§ Problem description:
From the records below, transcribe exactly the lines that begin at the line with "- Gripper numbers" and end at the line with "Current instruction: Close", both included.
═══ Data in this exercise
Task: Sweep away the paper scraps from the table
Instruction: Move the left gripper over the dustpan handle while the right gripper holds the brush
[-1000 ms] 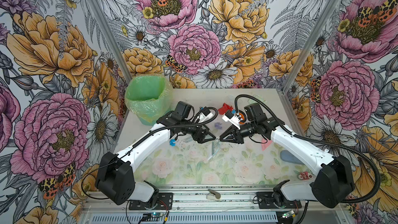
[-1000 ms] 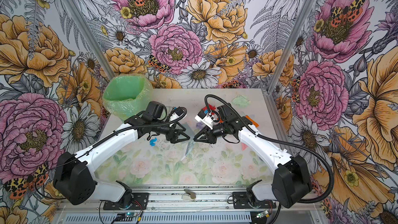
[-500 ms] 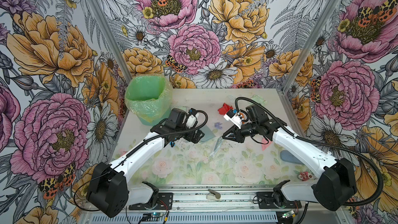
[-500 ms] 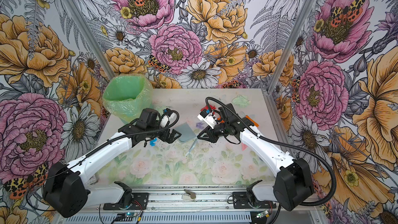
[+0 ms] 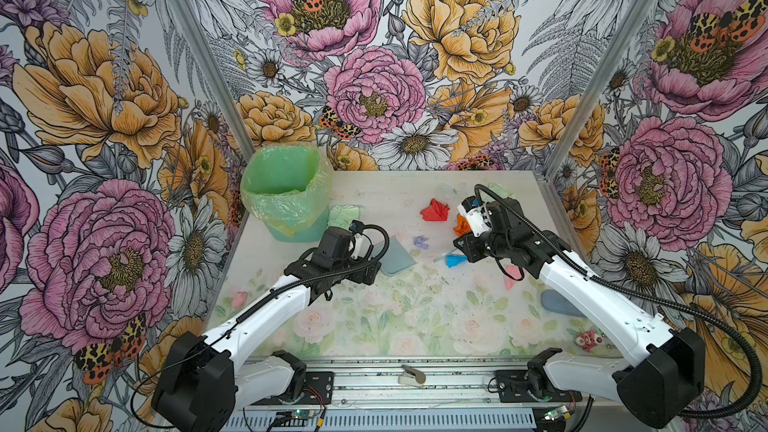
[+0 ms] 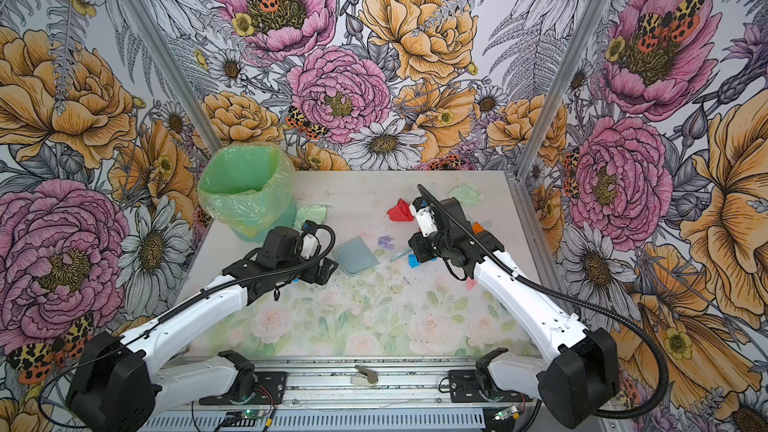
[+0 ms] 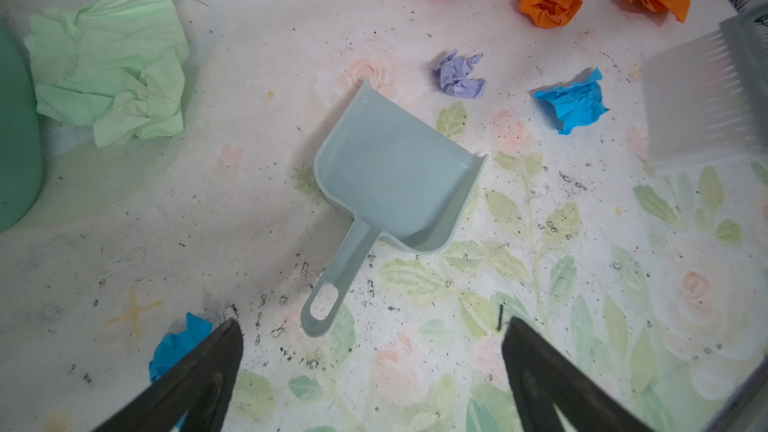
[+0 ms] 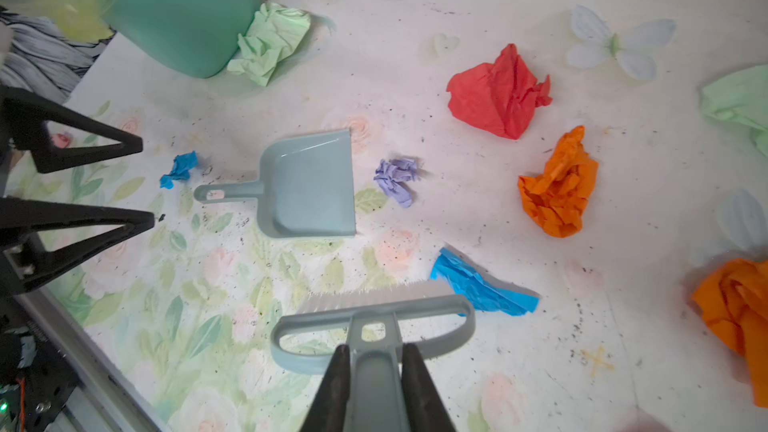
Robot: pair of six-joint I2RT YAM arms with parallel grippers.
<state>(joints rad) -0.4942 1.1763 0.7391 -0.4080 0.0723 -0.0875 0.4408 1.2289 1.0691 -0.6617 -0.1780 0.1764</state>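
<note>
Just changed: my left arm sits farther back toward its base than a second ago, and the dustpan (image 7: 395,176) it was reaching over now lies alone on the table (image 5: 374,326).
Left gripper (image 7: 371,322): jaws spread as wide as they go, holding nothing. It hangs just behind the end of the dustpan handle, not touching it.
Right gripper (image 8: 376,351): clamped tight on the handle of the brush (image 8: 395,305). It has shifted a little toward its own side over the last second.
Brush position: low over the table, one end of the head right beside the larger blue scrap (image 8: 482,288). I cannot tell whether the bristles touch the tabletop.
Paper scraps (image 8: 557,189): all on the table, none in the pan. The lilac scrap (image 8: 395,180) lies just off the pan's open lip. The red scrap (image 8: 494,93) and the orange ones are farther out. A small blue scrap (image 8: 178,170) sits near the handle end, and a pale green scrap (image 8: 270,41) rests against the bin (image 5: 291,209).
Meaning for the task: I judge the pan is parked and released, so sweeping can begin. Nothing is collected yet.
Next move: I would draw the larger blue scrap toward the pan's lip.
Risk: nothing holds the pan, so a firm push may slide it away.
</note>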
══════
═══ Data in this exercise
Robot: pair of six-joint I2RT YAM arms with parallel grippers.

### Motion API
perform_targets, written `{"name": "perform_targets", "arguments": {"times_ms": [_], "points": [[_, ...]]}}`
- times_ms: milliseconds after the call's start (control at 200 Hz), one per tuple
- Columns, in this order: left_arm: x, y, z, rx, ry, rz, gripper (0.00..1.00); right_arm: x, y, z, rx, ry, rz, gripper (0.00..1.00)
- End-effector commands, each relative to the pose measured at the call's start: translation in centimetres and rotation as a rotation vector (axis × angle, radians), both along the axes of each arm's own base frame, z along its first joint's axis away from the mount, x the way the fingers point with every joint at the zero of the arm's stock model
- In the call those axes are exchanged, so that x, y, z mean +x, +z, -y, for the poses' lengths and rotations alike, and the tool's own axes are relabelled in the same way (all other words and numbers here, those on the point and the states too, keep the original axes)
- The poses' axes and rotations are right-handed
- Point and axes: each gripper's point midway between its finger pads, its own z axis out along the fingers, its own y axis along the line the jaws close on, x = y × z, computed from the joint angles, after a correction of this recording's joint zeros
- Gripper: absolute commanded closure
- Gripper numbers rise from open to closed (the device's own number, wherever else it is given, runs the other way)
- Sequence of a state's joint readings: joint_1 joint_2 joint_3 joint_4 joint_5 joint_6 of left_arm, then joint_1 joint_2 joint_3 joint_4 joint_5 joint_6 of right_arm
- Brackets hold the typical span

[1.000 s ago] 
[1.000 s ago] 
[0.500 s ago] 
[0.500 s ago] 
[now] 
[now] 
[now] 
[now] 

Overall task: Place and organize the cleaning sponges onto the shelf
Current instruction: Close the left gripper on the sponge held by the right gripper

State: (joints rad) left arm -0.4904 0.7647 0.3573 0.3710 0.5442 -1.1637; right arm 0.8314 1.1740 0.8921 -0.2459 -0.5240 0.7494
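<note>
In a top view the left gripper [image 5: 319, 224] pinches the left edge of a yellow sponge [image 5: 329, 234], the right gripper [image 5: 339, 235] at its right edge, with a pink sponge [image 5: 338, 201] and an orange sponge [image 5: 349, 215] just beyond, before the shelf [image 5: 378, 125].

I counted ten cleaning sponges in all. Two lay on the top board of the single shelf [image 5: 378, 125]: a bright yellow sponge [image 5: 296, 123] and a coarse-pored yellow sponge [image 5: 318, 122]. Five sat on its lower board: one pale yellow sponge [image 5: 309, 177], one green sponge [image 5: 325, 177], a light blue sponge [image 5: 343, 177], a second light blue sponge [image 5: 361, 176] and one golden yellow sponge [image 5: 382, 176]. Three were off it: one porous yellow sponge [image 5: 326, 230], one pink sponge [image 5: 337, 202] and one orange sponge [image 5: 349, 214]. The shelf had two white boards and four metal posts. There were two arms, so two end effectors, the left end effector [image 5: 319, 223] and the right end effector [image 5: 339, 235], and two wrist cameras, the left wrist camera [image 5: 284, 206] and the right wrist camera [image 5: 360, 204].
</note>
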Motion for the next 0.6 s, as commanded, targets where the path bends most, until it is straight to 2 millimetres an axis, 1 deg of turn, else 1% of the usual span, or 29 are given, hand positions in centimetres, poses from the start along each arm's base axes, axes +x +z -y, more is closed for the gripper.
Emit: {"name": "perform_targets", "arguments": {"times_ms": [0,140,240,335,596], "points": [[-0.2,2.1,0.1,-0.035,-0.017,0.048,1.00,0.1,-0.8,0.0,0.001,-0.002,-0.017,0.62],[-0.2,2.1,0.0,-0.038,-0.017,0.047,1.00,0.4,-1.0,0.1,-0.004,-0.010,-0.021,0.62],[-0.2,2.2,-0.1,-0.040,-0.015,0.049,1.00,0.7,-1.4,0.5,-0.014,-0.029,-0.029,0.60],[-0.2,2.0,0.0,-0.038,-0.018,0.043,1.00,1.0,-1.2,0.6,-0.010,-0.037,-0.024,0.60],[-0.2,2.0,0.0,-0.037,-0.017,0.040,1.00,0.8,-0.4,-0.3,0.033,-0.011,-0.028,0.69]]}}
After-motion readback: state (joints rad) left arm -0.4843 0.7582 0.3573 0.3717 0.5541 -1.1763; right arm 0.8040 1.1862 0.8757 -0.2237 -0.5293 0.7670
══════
§ Exercise answer:
- Gripper numbers rise from open to closed (the device's own number, wherever else it is given, runs the other way)
- Sequence of a state's joint readings: joint_1 joint_2 joint_3 joint_4 joint_5 joint_6 of left_arm, then joint_1 joint_2 joint_3 joint_4 joint_5 joint_6 of right_arm
- Brackets hold the typical span

[1.000 s ago] 
[1.000 s ago] 
[0.500 s ago] 
[0.500 s ago] 
[now] 
[now] 
[now] 
[now] 

Overall task: Place and organize the cleaning sponges onto the shelf
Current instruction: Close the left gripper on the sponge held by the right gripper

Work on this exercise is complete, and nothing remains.